I couldn't agree more! Unfortunately my state is jumping on the bandwagon, and I can't help but wonder how we can afford to implement all of these new things but can't afford the basics-like substitutes or textbooks.
Ashleigh's Education Journey

Excellent post. To continue, I recommend the post and the comments here:

http://schoolfinance101.wordpress.com/2011/09/02/take-your-sgp-and-vami…

Too many of those who champion VAM or SGP or whatever are far too cavalier in setting restrictions on their use.

Great post.

Unfortunately, decisions on VAM are left to politicians with well-funded constituencies and ideological blinders.

The author wrote, "there’s a big difference between effective and ineffective teachers, and that whatever is responsible for all this variation is very difficult to measure".

Not so, in high school and middle school science and math. Research finds that the teaching METHODS are the most important factor in student learning! Effectiveness is easy to measure.

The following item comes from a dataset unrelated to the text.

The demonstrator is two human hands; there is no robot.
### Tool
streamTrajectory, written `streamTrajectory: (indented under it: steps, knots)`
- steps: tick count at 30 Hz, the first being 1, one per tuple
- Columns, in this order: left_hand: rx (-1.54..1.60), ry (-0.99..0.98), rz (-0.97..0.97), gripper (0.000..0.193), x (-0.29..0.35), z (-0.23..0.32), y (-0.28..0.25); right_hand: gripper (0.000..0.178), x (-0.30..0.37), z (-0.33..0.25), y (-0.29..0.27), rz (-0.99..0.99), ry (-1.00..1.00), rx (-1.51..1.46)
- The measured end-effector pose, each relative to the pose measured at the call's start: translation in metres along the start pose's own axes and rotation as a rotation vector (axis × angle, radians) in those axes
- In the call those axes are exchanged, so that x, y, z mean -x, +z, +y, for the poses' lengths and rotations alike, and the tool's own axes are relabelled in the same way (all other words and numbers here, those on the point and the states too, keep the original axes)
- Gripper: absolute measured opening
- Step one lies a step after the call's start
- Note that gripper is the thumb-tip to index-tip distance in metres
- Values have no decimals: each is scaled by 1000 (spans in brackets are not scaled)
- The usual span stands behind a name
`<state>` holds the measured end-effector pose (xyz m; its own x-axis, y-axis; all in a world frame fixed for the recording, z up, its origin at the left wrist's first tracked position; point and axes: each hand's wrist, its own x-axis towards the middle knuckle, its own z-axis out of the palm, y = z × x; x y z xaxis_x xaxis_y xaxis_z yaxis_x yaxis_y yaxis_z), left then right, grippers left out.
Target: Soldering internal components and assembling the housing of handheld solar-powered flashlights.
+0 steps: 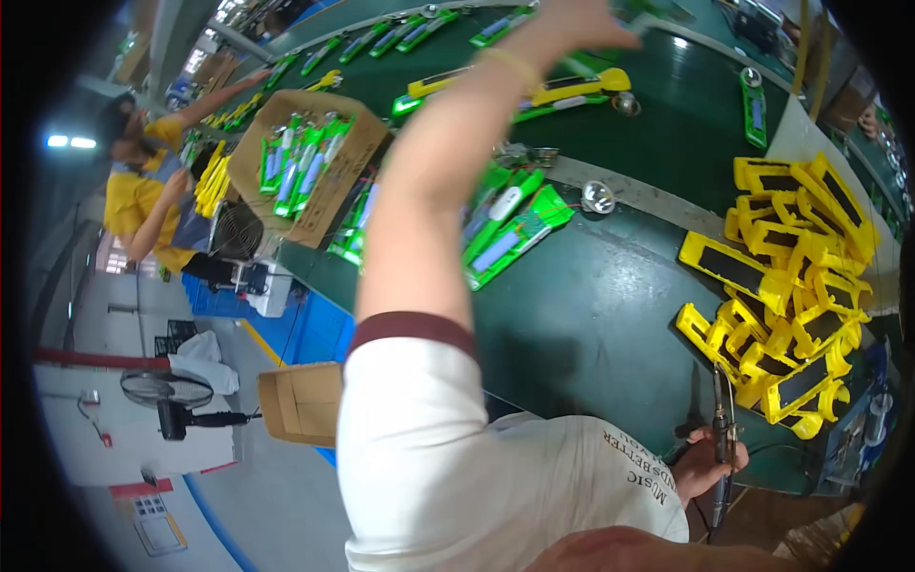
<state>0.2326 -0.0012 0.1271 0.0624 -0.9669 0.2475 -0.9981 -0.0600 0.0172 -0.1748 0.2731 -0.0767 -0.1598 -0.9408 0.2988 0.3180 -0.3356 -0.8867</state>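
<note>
My left arm stretches across the bench to the far side. My left hand [575, 25] is partly cut off by the upper edge and blurred, so what its fingers do cannot be made out; a blurred green piece lies near it. At the lower right my right hand [705, 465] is closed around a soldering iron [721, 434], its tip pointing away toward yellow plastic housings [796, 276] with dark panels, heaped at the right. Beneath my left forearm lie green housings [519, 234] with pale blue cylindrical cells. A round reflector lamp [598, 197] on thin wires rests beside them.
A cardboard box [319, 214] full of green assemblies stands on the bench's left. Yellow and green pieces [572, 91] lie farther back, with a single green piece [753, 110] at far right. A co-worker in yellow [143, 195] reaches over the bench. A fan [172, 400] stands beyond.
</note>
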Motion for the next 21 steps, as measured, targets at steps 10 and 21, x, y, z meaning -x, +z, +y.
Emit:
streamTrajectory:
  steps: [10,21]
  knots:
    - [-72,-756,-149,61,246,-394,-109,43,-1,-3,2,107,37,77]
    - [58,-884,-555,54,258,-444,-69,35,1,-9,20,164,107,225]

Two examples illustrate this.

1. Physics education research of David Hestenes, at Arizona State University. Modeling Instruction in K-12 science was developed from his research. Student achievement is typically double that of conventional instruction, as measured by RESEARCH-BASED CONCEPT INVENTORIES. Instead of relying on lectures and textbooks, Modeling Instruction emphasizes active student construction of conceptual and mathematical models in an interactive learning community. Students are engaged with simple scenarios to learn to model the physical world. Models reveal the structure of the science and are sequenced in a coherent story line. They form a foundation for problem-solving and they guide projects. For more information, please contact Jane.Jackson@asu.edu. http://modeling.asu.edu

2. The TIMSS 1999 Video Study of Stigler and Hiebert. It supports principles of Modeling Instruction. This was a study of eighth-grade mathematics and science teaching in seven countries. The study involved videotaping and analyzing teaching practices in more than 1000 classrooms. They found that high-achieving nations, AS MEASURED BY TIMSS TESTS, engage students in searching for patterns & relationships, in wrestling with key science & math concepts. Unfortunately, in the U.S. (which scored low on TIMSS), content plays sometimes no role at all; instead, science lessons engage students in a variety of activities; and math focuses on low-level skills: procedures rather than conceptual understanding, in unnecessarily fragmented lessons. See http://timssvideo.com/timss-video-study. In particular,
http://timssvideo.com/sites/default/files/Closing the Teaching Gap.pdf

REFERENCES:
Hestenes, D. (2000). Findings of the Modeling Workshop Project (1994-2000) (from Final Report submitted to the National Science Foundation, Arlington, VA). Note: the effect size was later calculated as 0.91; high! http://modeling.asu.edu/R&E/Research.html

Wells, M., Hestenes, D., and Swackhamer, G. (1995). A Modeling Method for High School Physics Instruction, Am. J. Phys. 63, 606-619
http://modeling.asu.edu/R&E/Research.html

Expert Panel Review (2001): Modeling Instruction in High School Physics. (Office of Educational Research and Improvement. U.S. Department of Education, Washington, DC)
http://www2.ed.gov/offices/OERI/ORAD/KAD/expert_panel/newscience_progs…

WEB RESOURCE:
http://fnoschese.wordpress.com/modeling-instruction/

Good post. I've been impressed with your blogging, though I often disagree.

Random - what's with commenter above, who seems to scour the web to cut and paste the exact same comment? Weird.